Un mur peint en blanc, sans rien dessus, dans la chambre du fond. Quatre mètres sur trois, ni cadre, ni étagère, ni interrupteur. Une porte à droite, une plinthe en bas. Rien d'autre. La lumière, à dix heures du matin, l'éclaire d'une nappe égale.
On n'accroche rien à ce mur. On en a, depuis longtemps, l'intention : y mettre une gravure, une photographie, peut-être un calendrier. À chaque fois, on renonce. Le mur, comme tel, satisfait quelque chose en soi qu'aucun objet n'arriverait à compléter.
Un mur blanc bien orienté tient lieu de tableau.
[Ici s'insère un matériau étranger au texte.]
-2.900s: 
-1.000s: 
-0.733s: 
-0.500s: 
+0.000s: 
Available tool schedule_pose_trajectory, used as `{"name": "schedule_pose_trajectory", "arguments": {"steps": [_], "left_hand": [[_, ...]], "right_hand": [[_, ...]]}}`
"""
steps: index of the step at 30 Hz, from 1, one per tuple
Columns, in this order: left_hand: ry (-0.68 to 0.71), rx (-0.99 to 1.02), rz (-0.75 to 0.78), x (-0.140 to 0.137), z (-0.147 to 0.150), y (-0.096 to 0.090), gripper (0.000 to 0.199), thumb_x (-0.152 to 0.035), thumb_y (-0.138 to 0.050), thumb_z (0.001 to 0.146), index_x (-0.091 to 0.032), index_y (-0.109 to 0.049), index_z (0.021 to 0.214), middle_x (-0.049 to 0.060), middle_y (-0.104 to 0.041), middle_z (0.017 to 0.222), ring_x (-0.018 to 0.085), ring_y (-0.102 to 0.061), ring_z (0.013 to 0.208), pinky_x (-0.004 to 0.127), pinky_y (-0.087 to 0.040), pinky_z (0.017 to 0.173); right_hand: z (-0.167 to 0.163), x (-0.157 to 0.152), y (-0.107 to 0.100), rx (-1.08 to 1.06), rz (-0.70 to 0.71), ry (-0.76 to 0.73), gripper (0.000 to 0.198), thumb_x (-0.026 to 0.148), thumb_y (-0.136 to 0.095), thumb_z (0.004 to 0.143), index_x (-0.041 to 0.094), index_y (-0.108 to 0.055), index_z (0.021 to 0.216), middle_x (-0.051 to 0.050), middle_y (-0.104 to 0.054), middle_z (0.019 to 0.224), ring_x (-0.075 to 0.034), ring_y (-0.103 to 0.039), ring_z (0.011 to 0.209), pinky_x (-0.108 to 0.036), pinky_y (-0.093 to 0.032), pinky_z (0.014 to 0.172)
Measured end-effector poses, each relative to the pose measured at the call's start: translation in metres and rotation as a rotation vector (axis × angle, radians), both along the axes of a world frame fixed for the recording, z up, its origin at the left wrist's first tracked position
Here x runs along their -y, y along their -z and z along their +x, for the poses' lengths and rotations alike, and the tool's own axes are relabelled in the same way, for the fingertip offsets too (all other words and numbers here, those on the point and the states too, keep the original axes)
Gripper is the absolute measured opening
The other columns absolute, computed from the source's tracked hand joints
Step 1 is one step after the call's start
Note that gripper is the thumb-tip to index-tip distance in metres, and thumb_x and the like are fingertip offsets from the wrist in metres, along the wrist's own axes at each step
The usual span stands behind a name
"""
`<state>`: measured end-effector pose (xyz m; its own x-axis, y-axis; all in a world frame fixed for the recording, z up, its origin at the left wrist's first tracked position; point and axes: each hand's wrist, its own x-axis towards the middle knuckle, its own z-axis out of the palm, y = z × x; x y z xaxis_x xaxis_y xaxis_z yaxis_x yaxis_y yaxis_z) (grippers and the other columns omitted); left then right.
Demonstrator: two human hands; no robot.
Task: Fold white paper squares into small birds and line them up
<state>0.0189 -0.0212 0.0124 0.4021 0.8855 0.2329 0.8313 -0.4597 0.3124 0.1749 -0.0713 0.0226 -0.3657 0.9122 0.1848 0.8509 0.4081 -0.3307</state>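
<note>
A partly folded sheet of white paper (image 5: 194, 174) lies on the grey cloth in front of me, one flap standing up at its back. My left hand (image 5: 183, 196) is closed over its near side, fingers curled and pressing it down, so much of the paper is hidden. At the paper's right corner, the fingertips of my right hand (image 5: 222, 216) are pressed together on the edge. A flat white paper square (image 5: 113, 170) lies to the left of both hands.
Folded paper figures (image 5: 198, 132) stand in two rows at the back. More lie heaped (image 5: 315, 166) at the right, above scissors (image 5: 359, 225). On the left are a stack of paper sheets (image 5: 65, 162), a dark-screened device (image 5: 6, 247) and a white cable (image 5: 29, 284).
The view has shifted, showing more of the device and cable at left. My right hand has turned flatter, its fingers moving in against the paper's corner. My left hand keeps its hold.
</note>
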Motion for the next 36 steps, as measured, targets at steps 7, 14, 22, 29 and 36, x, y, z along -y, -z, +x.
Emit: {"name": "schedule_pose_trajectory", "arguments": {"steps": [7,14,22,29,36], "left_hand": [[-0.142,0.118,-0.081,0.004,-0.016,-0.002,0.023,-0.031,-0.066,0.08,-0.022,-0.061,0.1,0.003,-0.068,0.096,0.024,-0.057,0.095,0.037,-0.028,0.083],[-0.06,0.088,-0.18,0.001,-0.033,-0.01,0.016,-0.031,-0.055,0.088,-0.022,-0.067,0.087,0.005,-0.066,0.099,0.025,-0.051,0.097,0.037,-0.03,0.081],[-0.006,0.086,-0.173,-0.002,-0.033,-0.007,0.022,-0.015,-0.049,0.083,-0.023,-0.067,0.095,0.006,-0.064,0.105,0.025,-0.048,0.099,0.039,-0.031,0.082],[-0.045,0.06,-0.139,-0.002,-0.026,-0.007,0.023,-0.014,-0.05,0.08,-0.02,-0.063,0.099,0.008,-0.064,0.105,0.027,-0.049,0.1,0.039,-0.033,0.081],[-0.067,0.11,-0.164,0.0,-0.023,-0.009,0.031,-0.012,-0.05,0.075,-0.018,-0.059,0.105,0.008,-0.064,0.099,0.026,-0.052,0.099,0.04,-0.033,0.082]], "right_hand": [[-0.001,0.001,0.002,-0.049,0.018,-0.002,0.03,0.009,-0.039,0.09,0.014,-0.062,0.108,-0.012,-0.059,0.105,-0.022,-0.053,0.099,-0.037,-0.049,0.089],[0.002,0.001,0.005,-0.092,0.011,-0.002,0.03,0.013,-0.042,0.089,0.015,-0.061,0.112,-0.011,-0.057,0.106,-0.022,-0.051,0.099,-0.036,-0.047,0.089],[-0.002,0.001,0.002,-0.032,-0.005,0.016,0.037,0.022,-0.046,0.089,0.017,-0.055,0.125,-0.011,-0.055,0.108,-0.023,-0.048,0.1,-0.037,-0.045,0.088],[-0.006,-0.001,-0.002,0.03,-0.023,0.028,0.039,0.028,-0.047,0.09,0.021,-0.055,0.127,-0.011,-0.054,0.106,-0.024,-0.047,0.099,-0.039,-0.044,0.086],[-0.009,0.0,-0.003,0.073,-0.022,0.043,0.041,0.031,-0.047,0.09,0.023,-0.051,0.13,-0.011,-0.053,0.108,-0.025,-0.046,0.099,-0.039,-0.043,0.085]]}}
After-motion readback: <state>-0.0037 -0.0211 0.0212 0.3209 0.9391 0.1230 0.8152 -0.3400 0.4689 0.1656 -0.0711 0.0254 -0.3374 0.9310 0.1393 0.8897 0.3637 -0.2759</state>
Au cours d'une journée, la lumière s'y déplace, dessine des angles, fait monter une couleur tirant vers l'ocre à six heures du soir. Aucune œuvre suspendue n'aurait ce rythme. L'objet accroché fige une image ; le mur, lui, en présente une nouvelle toutes les deux heures.
Les pièces qu'on aime le mieux, à la longue, sont celles qui en gardent un. Pas tous les murs — un seul suffit. Il offre, dans l'épaisseur de la maison, une respiration que les murs occupés ne savent plus donner.